▶ [Exercise]: The task for the listing below is to write out exactly the lines starting at the one containing "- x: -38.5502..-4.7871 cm" and ending at the one containing "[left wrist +", both included. Pictures are to be omitted.

▶ [Dataset excerpt]:
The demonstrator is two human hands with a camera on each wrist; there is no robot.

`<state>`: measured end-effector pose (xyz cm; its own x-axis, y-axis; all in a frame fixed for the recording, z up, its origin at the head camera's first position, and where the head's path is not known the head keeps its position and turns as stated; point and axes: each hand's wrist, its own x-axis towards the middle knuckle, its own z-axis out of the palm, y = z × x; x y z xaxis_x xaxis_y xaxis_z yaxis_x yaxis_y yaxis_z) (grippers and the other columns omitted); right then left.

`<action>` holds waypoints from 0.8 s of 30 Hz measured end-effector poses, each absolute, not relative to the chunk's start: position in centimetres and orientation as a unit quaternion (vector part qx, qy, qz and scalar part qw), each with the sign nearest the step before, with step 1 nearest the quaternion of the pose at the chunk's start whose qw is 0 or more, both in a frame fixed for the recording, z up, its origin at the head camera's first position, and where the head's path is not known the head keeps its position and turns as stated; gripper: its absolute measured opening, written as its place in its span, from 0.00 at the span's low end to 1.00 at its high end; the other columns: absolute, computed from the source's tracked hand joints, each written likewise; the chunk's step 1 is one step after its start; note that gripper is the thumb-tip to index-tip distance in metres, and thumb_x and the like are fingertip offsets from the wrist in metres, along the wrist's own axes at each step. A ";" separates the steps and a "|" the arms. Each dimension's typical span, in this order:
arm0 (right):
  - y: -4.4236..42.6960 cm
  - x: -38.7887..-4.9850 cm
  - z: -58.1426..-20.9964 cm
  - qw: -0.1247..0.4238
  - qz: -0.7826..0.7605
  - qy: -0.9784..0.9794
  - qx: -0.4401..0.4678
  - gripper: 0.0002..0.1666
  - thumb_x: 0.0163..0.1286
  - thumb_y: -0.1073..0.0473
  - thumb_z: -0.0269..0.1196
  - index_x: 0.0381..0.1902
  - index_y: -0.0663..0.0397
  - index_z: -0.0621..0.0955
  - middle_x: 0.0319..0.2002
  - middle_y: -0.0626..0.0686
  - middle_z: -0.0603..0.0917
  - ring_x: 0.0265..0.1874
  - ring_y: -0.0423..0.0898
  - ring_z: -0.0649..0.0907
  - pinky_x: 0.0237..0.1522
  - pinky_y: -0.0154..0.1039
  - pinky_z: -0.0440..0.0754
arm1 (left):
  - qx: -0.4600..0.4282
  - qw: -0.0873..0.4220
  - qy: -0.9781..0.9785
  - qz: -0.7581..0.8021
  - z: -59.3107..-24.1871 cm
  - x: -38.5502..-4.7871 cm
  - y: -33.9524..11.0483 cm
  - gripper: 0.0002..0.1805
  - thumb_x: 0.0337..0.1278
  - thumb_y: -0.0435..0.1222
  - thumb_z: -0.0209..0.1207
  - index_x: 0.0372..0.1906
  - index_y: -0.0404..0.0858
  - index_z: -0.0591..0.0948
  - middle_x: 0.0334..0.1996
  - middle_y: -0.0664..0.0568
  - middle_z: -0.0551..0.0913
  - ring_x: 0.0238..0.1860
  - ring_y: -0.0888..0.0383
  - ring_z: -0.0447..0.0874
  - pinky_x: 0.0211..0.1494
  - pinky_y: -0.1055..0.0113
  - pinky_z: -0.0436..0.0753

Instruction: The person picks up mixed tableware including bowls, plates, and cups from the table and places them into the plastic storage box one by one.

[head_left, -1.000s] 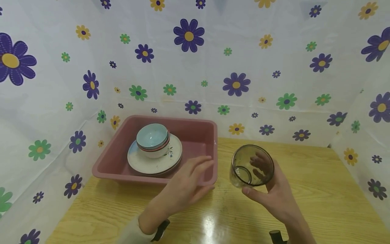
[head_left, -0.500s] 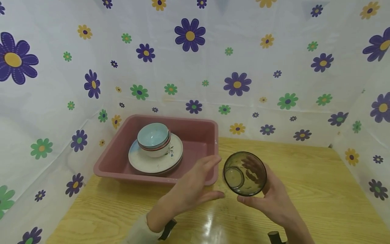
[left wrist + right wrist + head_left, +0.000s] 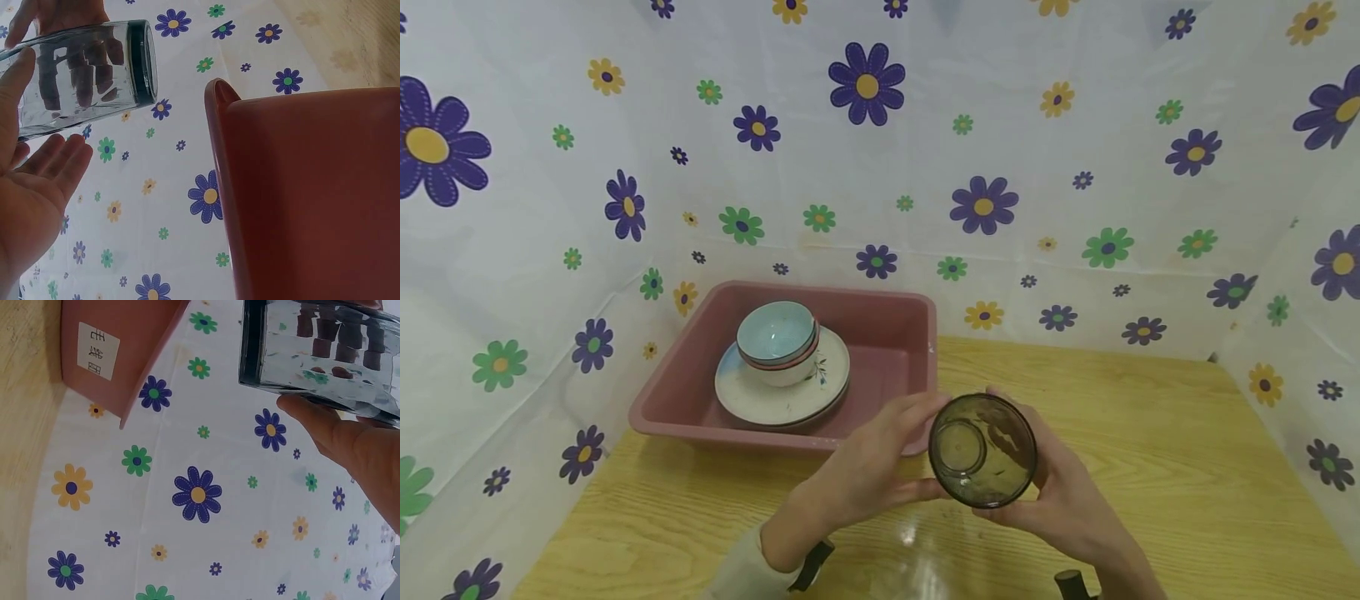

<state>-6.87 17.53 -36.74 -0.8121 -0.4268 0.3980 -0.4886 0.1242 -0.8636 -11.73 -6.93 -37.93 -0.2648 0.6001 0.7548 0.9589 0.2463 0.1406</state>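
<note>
A smoky clear drinking glass (image 3: 982, 451) is held above the wooden table, its mouth tilted toward the head camera. My right hand (image 3: 1060, 487) grips its right side, the thumb on the near side; the right wrist view shows this thumb under the glass wall. From the left, my left hand (image 3: 872, 458) reaches up to the glass with fingers and thumb spread to either side. Its fingers look fairly straight in the left wrist view, where the thumb overlaps the glass (image 3: 81, 78). Whether every left fingertip touches it, I cannot tell.
Left of the hands stands a pink plastic basin (image 3: 880, 375). Inside lie stacked plates (image 3: 760, 400) topped with several nested bowls (image 3: 777, 333). Flower-printed white sheeting (image 3: 910, 150) encloses the wooden table (image 3: 1187, 467) at the back and sides.
The right hand has brought the glass leftward and nearer to me, turning its mouth more toward the head camera. My left hand has shifted slightly right, and the two hands now meet around the glass.
</note>
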 end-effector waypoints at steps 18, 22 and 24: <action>17.3 -7.2 -37.5 0.023 0.568 -0.726 0.387 0.67 0.46 0.83 0.69 0.79 0.60 0.46 0.78 0.63 0.51 0.76 0.47 0.58 0.70 0.33 0.64 | -0.556 0.220 -0.729 -0.333 -38.1 -11.2 -7.0 0.67 0.32 0.30 0.81 0.75 0.32 0.46 0.70 0.37 0.65 0.68 0.46 0.69 0.70 0.58 0.70; 17.1 -7.2 -37.5 0.029 0.559 -0.730 0.392 0.67 0.46 0.83 0.69 0.79 0.62 0.47 0.78 0.62 0.51 0.76 0.47 0.58 0.68 0.34 0.66 | -0.562 0.227 -0.723 -0.332 -38.2 -11.2 -7.1 0.66 0.32 0.29 0.81 0.75 0.33 0.46 0.69 0.37 0.65 0.67 0.45 0.70 0.70 0.58 0.71; 17.1 -7.2 -37.4 0.032 0.552 -0.737 0.388 0.68 0.46 0.82 0.70 0.79 0.61 0.47 0.78 0.61 0.51 0.76 0.46 0.59 0.67 0.33 0.66 | -0.565 0.230 -0.719 -0.332 -38.2 -11.2 -7.1 0.66 0.32 0.29 0.80 0.75 0.33 0.47 0.68 0.36 0.65 0.67 0.45 0.70 0.70 0.57 0.71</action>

▶ [Output for this exercise]:
  - x: -38.5502..-4.7871 cm
  - y: -33.9524..11.0483 cm
  - gripper: 0.0002..0.1805
  - thumb_x: 0.0337..0.1278
  - thumb_y: -0.0435..0.1222
  - thumb_z: -0.0209..0.1207
  - index_x: 0.0372..0.1906
  - index_y: -0.0404..0.0858
  - index_z: -0.0591..0.0948
  - middle_x: 0.0334..0.1996
  - middle_y: -0.0664..0.0568
  - middle_z: -0.0551..0.0913
  - ring_x: 0.0238..0.1860
  - ring_y: -0.0888..0.0383
  - ring_z: -0.0447..0.0874
  - pinky_x: 0.0211..0.1494
  - pinky_y: -0.1055..0.0113
  - pinky_z: -0.0436..0.0753

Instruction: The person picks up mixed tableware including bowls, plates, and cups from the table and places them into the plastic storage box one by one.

[head_left, -1.000s] 
[head_left, -0.500s] 
[left wrist + right wrist + head_left, +0.000s] 

No more is needed for this answer.